Once you have identified the best classifier after 100x10-fold CV, you rebuild this classifier on the 90% of the data comprising the training and validation sets and get the final performance estimate by using this rebuilt classifier to predict the remaining 10% of the data, correct?

Your process seems quite reasonable to me. A drawback is that classifier A might be worse than classifier B when trained on (0.9*30)% of the data (in the 100x10-fold CV) but better when trained on 90% of the data. In that case, you would end up picking a suboptimal classifier for your final model. Another drawback is that the best parameter setting when training from <60% of the data may not be the best one for substantially different training set sizes.

If I had to do this, I would probably take the 90% of the data comprising the training and validation sets and use a 10x10-fold CV in the Experimenter on this 90% dataset to compare

1) MultiSearch with classifier A as the base learner

2) MultiSearch with classifier B as the base learner

…

In MultiSearch, I would use something like 5-fold CV to estimate performance for different parameter settings so that time complexity remains reasonable.

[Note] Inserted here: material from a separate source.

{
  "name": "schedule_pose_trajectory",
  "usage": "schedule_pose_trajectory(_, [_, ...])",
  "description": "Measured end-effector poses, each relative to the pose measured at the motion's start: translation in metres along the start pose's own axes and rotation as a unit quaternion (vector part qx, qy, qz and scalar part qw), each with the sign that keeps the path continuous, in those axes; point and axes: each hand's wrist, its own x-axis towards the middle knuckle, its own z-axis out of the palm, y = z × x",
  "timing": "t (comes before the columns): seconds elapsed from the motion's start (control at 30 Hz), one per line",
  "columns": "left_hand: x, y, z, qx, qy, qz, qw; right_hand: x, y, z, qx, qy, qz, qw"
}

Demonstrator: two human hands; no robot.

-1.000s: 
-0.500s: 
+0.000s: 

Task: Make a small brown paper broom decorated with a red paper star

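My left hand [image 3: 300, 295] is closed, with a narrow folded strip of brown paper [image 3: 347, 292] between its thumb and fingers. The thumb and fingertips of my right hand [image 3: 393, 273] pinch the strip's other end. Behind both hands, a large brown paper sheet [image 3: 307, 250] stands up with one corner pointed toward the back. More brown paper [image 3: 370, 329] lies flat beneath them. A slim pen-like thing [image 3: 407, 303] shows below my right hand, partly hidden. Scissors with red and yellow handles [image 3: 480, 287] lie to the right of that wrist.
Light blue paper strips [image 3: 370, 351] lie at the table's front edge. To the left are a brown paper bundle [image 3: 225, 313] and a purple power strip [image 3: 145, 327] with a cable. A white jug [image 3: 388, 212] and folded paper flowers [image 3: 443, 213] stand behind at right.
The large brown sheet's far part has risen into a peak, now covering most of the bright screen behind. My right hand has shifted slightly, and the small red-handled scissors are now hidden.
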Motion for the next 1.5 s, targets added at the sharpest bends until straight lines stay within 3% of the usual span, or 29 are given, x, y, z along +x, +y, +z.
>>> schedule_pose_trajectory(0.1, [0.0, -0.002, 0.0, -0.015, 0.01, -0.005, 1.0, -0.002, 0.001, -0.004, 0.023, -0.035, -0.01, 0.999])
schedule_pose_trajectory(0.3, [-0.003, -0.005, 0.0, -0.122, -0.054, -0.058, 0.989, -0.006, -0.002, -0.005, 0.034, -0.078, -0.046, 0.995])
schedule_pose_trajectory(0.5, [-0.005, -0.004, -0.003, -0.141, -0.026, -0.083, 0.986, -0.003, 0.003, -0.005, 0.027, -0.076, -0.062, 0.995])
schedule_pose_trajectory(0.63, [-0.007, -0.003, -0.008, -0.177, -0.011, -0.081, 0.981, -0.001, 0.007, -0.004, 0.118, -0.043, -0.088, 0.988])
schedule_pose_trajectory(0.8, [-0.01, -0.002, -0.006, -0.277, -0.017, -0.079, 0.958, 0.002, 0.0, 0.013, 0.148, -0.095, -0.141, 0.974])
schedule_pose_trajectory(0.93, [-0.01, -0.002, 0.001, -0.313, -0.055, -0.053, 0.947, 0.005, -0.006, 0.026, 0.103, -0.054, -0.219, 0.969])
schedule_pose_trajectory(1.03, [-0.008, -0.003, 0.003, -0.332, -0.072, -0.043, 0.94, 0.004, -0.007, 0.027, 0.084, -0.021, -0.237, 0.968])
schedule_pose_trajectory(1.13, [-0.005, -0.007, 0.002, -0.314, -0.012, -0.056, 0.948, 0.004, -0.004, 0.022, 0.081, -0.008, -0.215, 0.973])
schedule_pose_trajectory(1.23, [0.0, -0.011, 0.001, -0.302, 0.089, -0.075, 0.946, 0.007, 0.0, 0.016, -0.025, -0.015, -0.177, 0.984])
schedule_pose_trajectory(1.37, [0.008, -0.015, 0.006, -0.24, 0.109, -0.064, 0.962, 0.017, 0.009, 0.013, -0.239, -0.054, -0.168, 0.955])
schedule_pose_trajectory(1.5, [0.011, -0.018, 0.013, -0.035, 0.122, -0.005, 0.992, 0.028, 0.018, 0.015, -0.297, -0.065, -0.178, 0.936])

In this way, the training set size of the base learners is (0.8*0.9*90)% during parameter tuning and (0.9*90)% for the estimates obtained with the 10x10-fold CV.

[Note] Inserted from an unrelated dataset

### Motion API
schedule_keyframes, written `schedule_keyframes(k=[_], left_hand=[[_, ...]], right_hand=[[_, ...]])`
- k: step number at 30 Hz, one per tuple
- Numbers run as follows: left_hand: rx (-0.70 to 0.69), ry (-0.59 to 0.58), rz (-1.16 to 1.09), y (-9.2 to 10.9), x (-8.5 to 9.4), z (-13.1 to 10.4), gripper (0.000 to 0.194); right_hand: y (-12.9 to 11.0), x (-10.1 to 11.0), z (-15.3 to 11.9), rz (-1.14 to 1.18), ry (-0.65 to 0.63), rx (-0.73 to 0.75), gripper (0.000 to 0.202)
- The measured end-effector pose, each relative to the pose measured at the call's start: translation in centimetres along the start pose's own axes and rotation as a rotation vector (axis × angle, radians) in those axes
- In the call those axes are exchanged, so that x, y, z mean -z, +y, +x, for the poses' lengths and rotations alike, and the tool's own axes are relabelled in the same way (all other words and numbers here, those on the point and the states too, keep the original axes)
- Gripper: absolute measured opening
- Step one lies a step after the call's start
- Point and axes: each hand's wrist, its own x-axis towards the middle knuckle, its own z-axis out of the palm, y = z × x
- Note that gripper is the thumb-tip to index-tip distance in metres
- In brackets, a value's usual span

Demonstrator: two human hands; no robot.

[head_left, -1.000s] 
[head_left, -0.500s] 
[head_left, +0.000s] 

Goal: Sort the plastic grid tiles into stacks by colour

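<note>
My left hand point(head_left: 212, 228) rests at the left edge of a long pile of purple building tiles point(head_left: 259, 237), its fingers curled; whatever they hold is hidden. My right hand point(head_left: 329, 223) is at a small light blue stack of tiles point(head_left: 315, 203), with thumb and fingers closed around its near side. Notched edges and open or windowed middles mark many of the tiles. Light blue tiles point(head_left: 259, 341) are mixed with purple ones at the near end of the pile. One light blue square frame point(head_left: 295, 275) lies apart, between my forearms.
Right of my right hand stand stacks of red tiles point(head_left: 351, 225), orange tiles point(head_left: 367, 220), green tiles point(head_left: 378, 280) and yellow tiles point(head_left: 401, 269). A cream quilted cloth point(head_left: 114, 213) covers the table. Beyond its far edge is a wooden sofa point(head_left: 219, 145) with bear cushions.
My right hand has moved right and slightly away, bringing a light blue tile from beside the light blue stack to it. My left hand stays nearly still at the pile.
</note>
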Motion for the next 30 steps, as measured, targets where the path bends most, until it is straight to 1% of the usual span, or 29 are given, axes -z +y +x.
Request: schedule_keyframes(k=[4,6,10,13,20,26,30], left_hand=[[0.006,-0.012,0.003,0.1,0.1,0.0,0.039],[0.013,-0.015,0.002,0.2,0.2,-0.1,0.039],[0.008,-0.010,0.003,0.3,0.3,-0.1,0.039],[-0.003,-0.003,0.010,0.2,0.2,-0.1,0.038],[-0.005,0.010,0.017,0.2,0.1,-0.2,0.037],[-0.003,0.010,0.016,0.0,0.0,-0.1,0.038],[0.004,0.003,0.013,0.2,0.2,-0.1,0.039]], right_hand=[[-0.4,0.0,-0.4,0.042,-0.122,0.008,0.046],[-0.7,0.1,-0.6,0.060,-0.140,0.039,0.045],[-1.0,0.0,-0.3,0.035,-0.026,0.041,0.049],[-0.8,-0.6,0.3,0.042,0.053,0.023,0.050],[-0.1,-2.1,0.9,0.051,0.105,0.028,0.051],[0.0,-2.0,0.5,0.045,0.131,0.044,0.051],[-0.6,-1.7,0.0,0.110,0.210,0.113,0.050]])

Then, having established the best of 1), 2), etc., I would apply that configuration of MultiSearch to build the final model from the 90% dataset and evaluate that on the remaining 10% of the data.

(Obviously, MultiSearch is not required if the base learner has no parameters to optimise.)

Cheers,

Eibe

> On 22/01/2019, at 11:32 PM, Sallam ABUALHAIJA <

[hidden email]> wrote:

>

> Hello,

>

> I have a question regarding “model selection”.

>

> I have a big dataset of 18,300 instances for a binary classification problem. I split it as 60% for training, 30% for validation and 10% for final evaluation (using random stratification). Then, I used the 60% training set to optimize the hyper-parameters of several different classifiers.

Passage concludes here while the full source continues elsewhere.